◆ What is needed
In the records that come next, find every line with "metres". Return those lines.

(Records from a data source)
----

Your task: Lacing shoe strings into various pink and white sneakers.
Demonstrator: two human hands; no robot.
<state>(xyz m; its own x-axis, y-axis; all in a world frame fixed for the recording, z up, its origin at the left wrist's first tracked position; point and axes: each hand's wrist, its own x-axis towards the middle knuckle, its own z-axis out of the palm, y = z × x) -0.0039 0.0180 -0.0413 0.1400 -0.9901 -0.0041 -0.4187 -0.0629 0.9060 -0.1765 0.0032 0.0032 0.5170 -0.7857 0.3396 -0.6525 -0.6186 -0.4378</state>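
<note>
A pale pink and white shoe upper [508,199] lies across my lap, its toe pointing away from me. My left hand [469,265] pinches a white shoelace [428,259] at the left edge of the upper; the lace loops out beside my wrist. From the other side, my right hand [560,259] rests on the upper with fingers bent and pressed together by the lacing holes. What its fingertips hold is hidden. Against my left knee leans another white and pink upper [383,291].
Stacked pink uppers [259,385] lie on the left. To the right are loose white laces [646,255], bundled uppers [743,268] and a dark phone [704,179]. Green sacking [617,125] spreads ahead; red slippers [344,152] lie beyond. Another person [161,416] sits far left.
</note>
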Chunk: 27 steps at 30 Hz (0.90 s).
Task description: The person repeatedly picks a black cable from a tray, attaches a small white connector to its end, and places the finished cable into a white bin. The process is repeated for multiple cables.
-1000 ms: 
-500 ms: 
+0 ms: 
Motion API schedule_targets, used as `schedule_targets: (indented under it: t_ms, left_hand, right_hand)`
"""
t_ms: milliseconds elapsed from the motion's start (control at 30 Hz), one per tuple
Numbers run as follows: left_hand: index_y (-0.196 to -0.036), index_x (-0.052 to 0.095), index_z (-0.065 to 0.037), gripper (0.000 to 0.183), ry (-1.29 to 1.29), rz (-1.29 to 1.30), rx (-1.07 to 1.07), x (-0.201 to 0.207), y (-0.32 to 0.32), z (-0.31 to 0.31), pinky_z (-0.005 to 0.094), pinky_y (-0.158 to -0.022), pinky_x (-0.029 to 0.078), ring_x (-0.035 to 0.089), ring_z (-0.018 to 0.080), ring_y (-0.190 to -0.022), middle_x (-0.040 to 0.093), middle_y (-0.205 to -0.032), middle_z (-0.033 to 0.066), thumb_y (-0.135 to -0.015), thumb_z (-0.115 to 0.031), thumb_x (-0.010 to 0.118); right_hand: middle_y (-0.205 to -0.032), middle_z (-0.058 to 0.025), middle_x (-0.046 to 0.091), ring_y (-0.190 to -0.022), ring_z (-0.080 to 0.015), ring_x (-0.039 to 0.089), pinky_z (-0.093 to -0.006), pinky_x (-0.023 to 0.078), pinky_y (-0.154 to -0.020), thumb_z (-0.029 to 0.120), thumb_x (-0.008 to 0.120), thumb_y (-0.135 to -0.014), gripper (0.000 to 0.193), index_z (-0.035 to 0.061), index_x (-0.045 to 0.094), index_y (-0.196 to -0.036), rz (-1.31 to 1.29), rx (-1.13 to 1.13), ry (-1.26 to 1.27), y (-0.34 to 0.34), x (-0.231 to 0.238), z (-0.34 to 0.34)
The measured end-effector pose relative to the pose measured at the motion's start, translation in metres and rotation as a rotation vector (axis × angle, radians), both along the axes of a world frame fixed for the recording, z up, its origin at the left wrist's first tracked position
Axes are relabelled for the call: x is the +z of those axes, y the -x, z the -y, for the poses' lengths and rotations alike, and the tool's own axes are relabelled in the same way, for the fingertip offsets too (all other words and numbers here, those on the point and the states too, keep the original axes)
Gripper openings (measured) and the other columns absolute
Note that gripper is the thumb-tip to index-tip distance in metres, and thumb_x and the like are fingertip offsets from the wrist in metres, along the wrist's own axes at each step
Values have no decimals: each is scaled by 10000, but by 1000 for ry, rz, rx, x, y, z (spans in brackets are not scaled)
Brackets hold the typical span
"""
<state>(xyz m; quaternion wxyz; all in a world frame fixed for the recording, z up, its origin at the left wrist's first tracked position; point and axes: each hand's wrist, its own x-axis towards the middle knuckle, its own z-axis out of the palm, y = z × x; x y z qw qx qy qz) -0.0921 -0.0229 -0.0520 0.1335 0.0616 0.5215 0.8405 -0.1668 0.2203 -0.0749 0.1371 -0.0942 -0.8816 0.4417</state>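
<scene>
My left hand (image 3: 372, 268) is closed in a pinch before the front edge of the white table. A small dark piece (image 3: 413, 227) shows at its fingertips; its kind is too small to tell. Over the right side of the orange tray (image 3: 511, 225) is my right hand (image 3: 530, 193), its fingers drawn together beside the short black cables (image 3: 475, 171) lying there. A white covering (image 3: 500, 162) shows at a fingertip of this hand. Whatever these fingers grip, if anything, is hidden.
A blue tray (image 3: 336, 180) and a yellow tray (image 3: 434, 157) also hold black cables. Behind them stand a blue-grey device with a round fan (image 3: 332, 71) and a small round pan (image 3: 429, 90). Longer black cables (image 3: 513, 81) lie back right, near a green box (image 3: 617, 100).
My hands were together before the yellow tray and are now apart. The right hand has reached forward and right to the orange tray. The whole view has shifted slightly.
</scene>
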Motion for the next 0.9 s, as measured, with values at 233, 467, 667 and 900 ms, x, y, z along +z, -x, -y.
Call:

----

◆ Result below
The measured end-effector pose relative to the pose measured at the motion's start, translation in metres and rotation as a rotation vector (axis × angle, radians), both along the axes of a world frame fixed for the recording, z up, its origin at the left wrist's first tracked position
Note that gripper is the thumb-tip to index-tip distance in metres, and thumb_x and the like are fingertip offsets from the wrist in metres, along the wrist's own axes at each step

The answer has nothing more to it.